Beautiful were those Summer days, lovely the light nights in Stockholm.
One recollection from these weeks is associated with a night when the sky was overcast. I had wandered round the town, before retiring to rest, and somewhere, in a large square, slipping my hand in my pocket, and feeling it full of bits of paper, could not remember how they got there, and threw them away. When I was nearly back at the hotel it flashed upon me that it had been small Swedish notes--all the money that I had changed for my stay in Stockholm--that I had been carrying loose in my pocket and had so thoughtlessly thrown away. With a great deal of trouble, I found the square again, but of course not a sign of the riches that in unpardonable forgetfulness I had scattered to the winds. I was obliged to borrow six Rigsdaler (a sum of a little over thirteen shillings) from my old protector. That my requirements were modest is proved by the fact that this sum sufficed.
The Danish Ambassador was absent from Stockholm just at this time, and the Chargé d'Affaires at the Legation had to receive the Danish ex- Minister in his stead. He was very attentive to us, and took the travellers everywhere where C.N. David wished his arrival to be made known. He himself, however, was a most unfortunate specimen of Danish diplomacy, a man disintegrated by hideous debauchery, of coarse conversation, and disposition so brutal that he kicked little children aside with his foot when they got in front of him in the street. Abnormities of too great irregularity brought about, not long afterwards, his dismissal and his banishment to a little Danish island.

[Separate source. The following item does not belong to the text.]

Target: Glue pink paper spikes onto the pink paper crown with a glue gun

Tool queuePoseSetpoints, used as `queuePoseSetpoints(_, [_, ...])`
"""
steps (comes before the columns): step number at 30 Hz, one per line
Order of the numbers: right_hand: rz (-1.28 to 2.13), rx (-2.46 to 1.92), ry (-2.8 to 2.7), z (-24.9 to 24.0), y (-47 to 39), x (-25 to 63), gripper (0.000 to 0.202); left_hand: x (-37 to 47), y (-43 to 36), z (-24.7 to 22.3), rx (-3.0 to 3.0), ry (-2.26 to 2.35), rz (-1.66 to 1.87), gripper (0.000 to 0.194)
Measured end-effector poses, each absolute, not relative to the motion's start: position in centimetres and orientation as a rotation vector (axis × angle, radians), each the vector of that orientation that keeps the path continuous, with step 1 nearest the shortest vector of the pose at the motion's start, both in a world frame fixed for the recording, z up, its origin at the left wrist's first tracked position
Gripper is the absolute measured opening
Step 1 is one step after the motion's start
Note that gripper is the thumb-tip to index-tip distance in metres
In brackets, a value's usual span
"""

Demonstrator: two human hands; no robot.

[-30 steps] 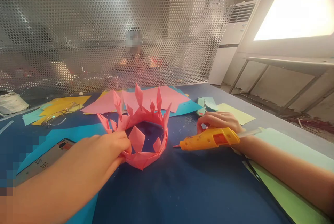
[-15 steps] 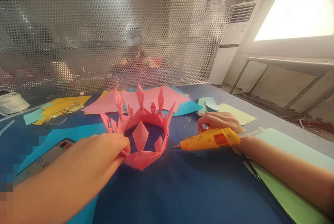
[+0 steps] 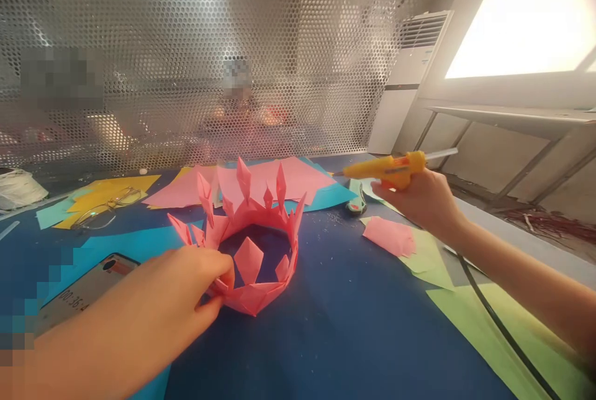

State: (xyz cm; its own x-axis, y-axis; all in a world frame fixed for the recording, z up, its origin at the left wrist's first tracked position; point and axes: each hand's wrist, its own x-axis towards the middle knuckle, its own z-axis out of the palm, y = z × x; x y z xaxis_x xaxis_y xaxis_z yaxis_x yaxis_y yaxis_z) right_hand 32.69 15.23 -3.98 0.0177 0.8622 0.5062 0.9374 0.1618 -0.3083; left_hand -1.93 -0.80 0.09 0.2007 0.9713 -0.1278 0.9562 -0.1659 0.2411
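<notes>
A pink folded-paper crown (image 3: 261, 297) with upright pointed pieces stands on the blue table (image 3: 344, 313). My left hand (image 3: 190, 276) pinches the crown's near left edge between thumb and fingers. At the right, my right hand (image 3: 421, 201) is wrapped round a yellow glue gun (image 3: 384, 169), raised above the table with its nozzle pointing left. A clear glue stick (image 3: 442, 154) sticks out of the gun's back end. Below my right hand lie small pink paper pieces (image 3: 390, 236) on light green paper.
Pink sheets (image 3: 284, 179), yellow paper (image 3: 105, 194) and glasses (image 3: 99, 217) lie farther back. A phone (image 3: 88, 282) rests on blue paper at the left. Green paper (image 3: 507, 325) and a black cable (image 3: 493, 313) are at the right. Behind the perforated metal screen (image 3: 326, 46) is a person (image 3: 239, 108).
My right hand has lifted the glue gun up and to the right, away from the crown, uncovering the small pink pieces. My left hand still grips the crown, which sits slightly lower in view.
</notes>
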Motion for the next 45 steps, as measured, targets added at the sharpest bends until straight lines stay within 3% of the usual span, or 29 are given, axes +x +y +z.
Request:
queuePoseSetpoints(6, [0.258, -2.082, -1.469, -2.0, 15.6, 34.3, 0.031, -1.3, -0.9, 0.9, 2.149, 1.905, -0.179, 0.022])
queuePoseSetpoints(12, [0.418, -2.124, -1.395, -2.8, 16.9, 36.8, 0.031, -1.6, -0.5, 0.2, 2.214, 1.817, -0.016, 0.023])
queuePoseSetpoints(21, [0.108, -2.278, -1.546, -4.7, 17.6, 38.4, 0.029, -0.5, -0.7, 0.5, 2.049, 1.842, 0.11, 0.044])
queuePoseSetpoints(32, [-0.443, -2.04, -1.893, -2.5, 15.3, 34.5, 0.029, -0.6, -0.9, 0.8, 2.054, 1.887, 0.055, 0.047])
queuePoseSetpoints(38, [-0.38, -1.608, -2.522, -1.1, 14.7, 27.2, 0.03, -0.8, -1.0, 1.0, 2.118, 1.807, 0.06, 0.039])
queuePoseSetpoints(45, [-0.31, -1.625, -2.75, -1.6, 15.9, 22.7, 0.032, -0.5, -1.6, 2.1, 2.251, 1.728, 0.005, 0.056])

This man gave a large dinner-party in honour of the Danish ex-Minister, to which, amongst others, all the Swedish and Norwegian Ministers in Stockholm were invited. It was held at Hasselbakken, [Footnote: a favourite outdoor pleasure resort at Stockholm.] and the arrangements were magnificent. But what highly astonished me, and was in reality most out of keeping in such a circle, was the tone that the conversation at table gradually assumed, and especially the obscenity of the subjects of conversation. It was not, however, the Ministers and Diplomats present, but a Danish roué, a professor of Physics, who gave this turn to the talk. He related anecdotes that would have made a sailor blush. Neither Count Manderström, nor any of the other Ministers, neither Malmgren, nor the dignified and handsome Norwegian Minister Bretteville, seemed to be offended. Manderström's expression, however, changed very noticeably when the professor ventured to make some pointed insinuations regarding the Swedish attitude, and his personal attitude in particular, previous to the Dano-German war and during its course. He suddenly pretended not to understand, and changed the subject of conversation.

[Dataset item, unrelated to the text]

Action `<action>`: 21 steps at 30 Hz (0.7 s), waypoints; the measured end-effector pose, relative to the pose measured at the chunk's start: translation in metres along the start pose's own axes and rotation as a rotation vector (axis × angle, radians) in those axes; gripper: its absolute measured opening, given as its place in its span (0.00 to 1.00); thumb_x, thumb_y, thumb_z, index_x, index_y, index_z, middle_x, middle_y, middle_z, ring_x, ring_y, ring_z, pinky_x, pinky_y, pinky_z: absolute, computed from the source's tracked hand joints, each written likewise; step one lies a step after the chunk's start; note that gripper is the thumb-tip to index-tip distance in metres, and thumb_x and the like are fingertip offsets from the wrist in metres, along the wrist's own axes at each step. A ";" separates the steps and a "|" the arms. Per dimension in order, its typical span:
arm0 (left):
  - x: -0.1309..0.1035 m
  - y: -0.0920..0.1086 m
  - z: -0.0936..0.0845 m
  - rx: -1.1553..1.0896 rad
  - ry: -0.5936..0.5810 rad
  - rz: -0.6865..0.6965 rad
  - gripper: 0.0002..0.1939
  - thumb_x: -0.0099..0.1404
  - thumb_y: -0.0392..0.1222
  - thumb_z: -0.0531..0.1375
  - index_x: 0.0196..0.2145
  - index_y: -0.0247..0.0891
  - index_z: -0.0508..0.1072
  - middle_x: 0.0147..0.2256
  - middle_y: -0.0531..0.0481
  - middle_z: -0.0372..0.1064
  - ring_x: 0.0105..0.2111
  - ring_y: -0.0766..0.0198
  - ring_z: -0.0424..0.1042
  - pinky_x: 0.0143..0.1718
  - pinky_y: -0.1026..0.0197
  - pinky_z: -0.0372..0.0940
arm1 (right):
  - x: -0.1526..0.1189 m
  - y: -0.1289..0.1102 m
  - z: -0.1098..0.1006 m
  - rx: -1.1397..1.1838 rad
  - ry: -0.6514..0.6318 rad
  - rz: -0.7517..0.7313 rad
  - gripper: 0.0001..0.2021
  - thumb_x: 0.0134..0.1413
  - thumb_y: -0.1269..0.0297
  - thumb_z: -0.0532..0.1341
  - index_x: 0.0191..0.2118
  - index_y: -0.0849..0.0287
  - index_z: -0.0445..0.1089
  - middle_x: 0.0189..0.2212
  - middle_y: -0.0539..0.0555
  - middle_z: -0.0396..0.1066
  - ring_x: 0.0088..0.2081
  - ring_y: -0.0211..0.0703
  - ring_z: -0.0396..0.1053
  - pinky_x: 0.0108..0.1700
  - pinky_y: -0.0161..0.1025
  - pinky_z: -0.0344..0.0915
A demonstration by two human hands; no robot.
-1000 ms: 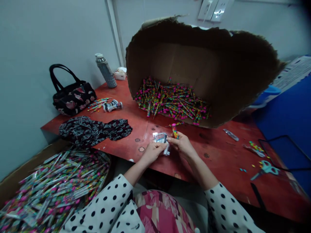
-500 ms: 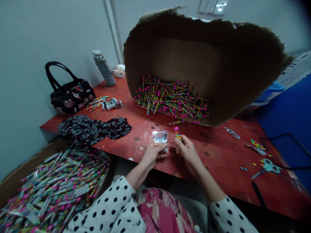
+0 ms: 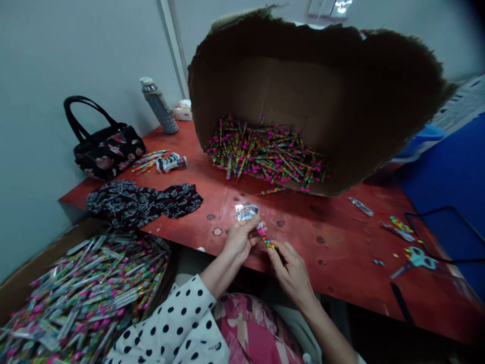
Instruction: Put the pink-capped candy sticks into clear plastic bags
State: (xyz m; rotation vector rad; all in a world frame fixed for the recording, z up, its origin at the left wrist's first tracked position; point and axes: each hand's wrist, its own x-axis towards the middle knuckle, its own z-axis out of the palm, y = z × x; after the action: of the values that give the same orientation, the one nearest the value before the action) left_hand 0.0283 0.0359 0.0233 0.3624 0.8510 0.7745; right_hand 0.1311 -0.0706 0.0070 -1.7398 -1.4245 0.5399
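Note:
My left hand (image 3: 241, 240) is closed on a silver, clear-edged plastic wrapper (image 3: 245, 211), pinched between thumb and fingers just above the table's front edge. My right hand (image 3: 290, 268) grips a slim clear tube (image 3: 268, 243) of multicoloured pieces with a pink end cap. The tube points up and left. Its pink end is at my left fingers, by the lower end of the wrapper; whether it is inside the wrapper I cannot tell. A torn-open cardboard carton (image 3: 295, 86) lies behind the hands, holding a heap of similar pink-ended tubes (image 3: 261, 151).
At lower left, a box holds many wrapped tubes (image 3: 94, 288). Dark patterned cloth (image 3: 144, 202), a handbag (image 3: 109, 151) and a flask (image 3: 161, 108) are on the left of the red table (image 3: 227, 197). Scissors (image 3: 417, 260) and loose coloured pieces lie at right.
My right hand has moved down and left and tilted the tube, bringing its pink end to my left hand. My left hand still holds the wrapper.

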 end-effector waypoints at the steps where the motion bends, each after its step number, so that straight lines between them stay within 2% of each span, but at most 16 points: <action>1: -0.001 0.000 0.001 0.010 -0.002 0.011 0.12 0.48 0.40 0.67 0.28 0.29 0.72 0.26 0.45 0.73 0.24 0.66 0.72 0.26 0.66 0.69 | 0.000 0.000 0.000 0.001 0.012 0.004 0.13 0.59 0.62 0.51 0.44 0.60 0.68 0.34 0.56 0.68 0.37 0.44 0.67 0.40 0.38 0.63; 6: -0.003 0.001 0.002 0.029 0.005 0.093 0.13 0.46 0.41 0.68 0.25 0.29 0.71 0.25 0.47 0.72 0.23 0.68 0.71 0.25 0.66 0.68 | -0.003 -0.003 0.001 0.020 0.056 0.003 0.13 0.59 0.61 0.51 0.45 0.58 0.68 0.34 0.56 0.69 0.35 0.44 0.69 0.36 0.38 0.66; 9: -0.003 0.000 0.000 0.022 0.019 0.076 0.14 0.45 0.42 0.68 0.25 0.29 0.71 0.25 0.47 0.72 0.22 0.67 0.71 0.26 0.66 0.69 | -0.006 -0.004 0.001 0.024 0.078 -0.018 0.13 0.58 0.62 0.51 0.45 0.57 0.69 0.34 0.56 0.70 0.34 0.43 0.69 0.35 0.37 0.66; 15: -0.006 0.000 0.001 -0.014 -0.036 0.061 0.13 0.46 0.42 0.68 0.24 0.30 0.71 0.23 0.49 0.72 0.22 0.67 0.71 0.26 0.65 0.68 | -0.004 -0.005 0.001 0.001 0.087 -0.016 0.13 0.58 0.62 0.52 0.45 0.58 0.68 0.35 0.56 0.69 0.36 0.44 0.68 0.39 0.38 0.65; 21: -0.007 -0.002 0.002 0.038 -0.044 0.060 0.14 0.45 0.44 0.68 0.24 0.30 0.71 0.24 0.47 0.72 0.23 0.66 0.71 0.27 0.64 0.68 | -0.004 -0.007 -0.002 0.023 0.095 -0.007 0.13 0.58 0.62 0.52 0.45 0.56 0.68 0.35 0.56 0.69 0.38 0.45 0.67 0.40 0.40 0.64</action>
State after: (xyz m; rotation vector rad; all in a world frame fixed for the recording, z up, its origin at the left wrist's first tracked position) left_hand 0.0278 0.0299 0.0268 0.4396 0.8172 0.8041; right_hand 0.1271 -0.0747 0.0135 -1.7188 -1.3529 0.4623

It produced an extremely painful impression upon me that not only the Danish Chargé d'Affaires, but apparently several of these fine gentlemen, had determined on the additional amusement of making me drunk. Everybody at table vied one with the other to drink my health, and they informed me that etiquette demanded I should each time empty my glass to the bottom; the contrary would be a breach of good form. As I very quickly saw through their intention, I escaped from the difficulty by asking the waiter to bring me a very small glass. By emptying this I could, without my manners being affected, hold my own against them all.
But,--almost for the first time in my life,--when the company rose from table I felt that I had been in exceedingly bad company, and a disgust for the nominally highest circles, who were so little capable of acting in accordance with the reputation they enjoyed, and the polish imputed to them, remained with me for many years to come.
[FIRST LONG SOJOURN ABROAD]
My Wish to See Paris--Dualism in our Modern Philosophy--A Journey--Impressions of Paris--Lessons in French--Mademoiselle Mathilde --Taine.
I.
I had wished for years to see Paris, the city that roused my most devout feelings. As a youth I had felt a kind of reverent awe for the French Revolution, which represented to me the beginning of human conditions for all those who were not of the favoured among men,--and Paris was the city of the Revolution. Moreover, it was the city of Napoleon, the only ruler since Caesar who had seriously fascinated me, though my feelings for him changed so much that now admiration, now aversion, got the upper hand. And Paris was the city, too, of the old culture, the city of Julian the Apostate, the city of the middle ages, that Victor Hugo had portrayed in Notre Dame de Paris--the first book I had read in French, difficult though it was with its many peculiar expressions for Gothic arches and buttresses--and it was the city where Alfred de Musset had written his poems and where Delacroix had painted. The Louvre and the Luxembourg, the Théâtre Français and the Gymnase were immense treasuries that tempted me. In the Autumn of 1866, when Gabriel Sibbern started to Paris, somewhat before I myself could get away, my last words to him: "Till we meet again in the Holy City!" were by no means a jest.